TASK INSTRUCTIONS: Report the lines of the data below that contain the string "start".

════════════════════

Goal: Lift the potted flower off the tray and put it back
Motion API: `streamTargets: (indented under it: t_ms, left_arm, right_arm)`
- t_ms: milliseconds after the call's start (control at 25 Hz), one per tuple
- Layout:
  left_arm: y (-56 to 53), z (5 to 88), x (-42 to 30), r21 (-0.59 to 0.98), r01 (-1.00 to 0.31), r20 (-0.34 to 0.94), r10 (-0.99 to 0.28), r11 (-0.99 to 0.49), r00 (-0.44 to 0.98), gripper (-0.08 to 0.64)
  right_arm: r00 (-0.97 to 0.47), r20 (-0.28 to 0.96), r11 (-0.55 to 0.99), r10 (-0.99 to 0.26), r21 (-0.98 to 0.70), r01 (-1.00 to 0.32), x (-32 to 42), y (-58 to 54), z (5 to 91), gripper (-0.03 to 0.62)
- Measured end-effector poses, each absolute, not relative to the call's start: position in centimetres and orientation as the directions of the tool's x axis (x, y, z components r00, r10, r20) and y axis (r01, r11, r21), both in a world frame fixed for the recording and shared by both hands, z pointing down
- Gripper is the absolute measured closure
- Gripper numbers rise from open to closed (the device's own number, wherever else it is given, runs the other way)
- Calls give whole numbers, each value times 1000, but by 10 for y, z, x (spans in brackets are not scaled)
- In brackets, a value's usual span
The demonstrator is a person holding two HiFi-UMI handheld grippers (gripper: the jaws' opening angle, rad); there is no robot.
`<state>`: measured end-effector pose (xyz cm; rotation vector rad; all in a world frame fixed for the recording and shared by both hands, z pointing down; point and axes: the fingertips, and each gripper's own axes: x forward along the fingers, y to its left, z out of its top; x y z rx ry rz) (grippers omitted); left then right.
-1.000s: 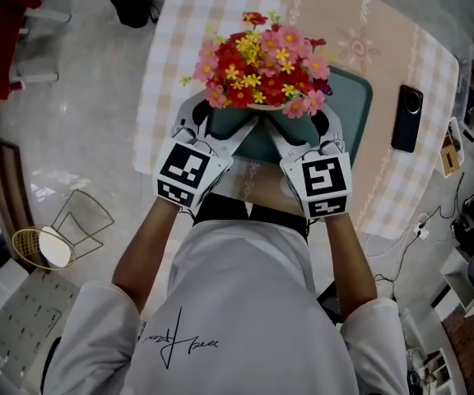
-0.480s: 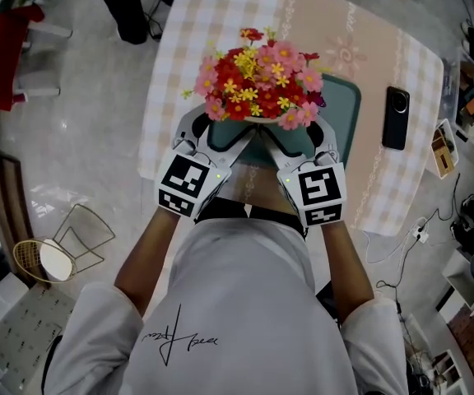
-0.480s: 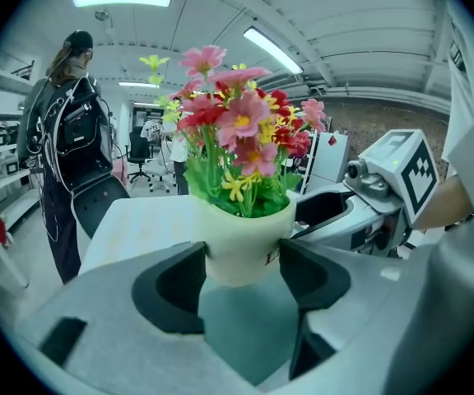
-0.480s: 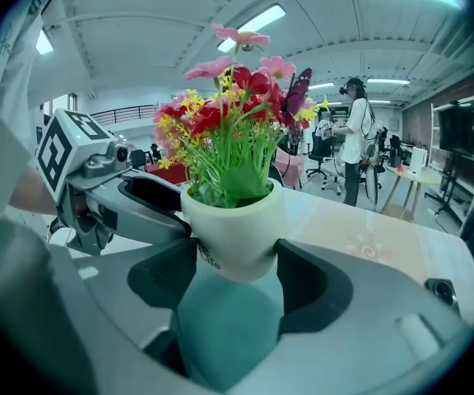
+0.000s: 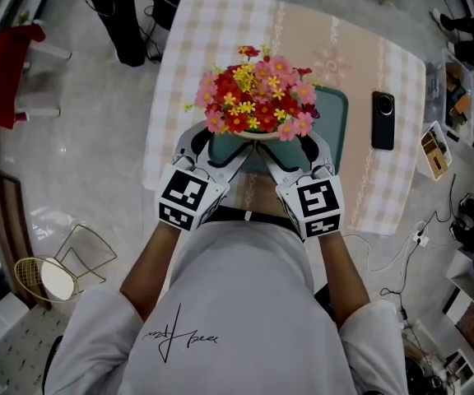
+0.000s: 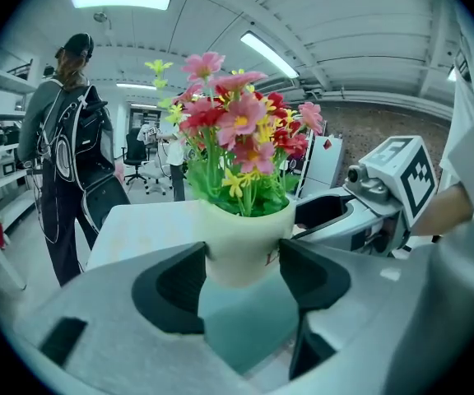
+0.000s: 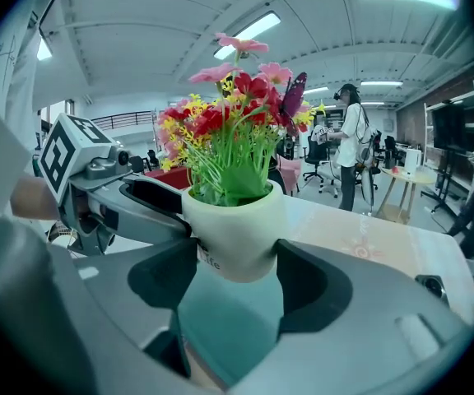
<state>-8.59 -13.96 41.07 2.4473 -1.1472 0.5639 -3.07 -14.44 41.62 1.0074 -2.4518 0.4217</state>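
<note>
1. The potted flower (image 5: 253,97), a round cream pot with a bunch of pink, red and yellow blossoms on green stems, is over the near left part of the dark teal rectangular tray (image 5: 336,123).
2. The tray lies on the tabletop (image 5: 220,31), which is covered with a beige and white checked cloth.
3. The left tool (image 5: 219,145) comes to the pot from the near left. In the left gripper view its two dark jaws press on the two sides of the cream pot (image 6: 245,237), so this tool is pinching the pot.
4. The right tool (image 5: 296,145) comes from the near right. In the right gripper view its jaws also press on both sides of the pot (image 7: 235,229), so it is pinching the same pot.
5. The two tools are close together, and the pot stands upright between them.
6. In both gripper views the teal surface of the tray shows below the pot's round bottom. It is not sure whether the bottom touches the tray.
7. A black smartphone (image 5: 383,120) lies flat on the tabletop just to the right of the tray, apart from it.
8. In the left gripper view a person in dark clothes with a backpack (image 6: 68,138) stands at the far left, beyond the tabletop.
</note>
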Motion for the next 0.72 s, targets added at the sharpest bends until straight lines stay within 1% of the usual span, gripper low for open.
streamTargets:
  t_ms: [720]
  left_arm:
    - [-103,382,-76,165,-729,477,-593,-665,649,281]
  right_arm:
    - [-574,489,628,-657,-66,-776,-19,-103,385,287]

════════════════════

TASK RESULT:
- t_ms: milliseconds after the call's start (control at 25 Hz), one per tuple
- Measured end-effector poses, each absolute, not relative to the call's start: position in centimetres and orientation as the directions of the tool's x axis (x, y, z components r00, r10, r20) and y axis (r01, r11, r21), both in a world frame fixed for the recording and shared by both hands, z pointing down

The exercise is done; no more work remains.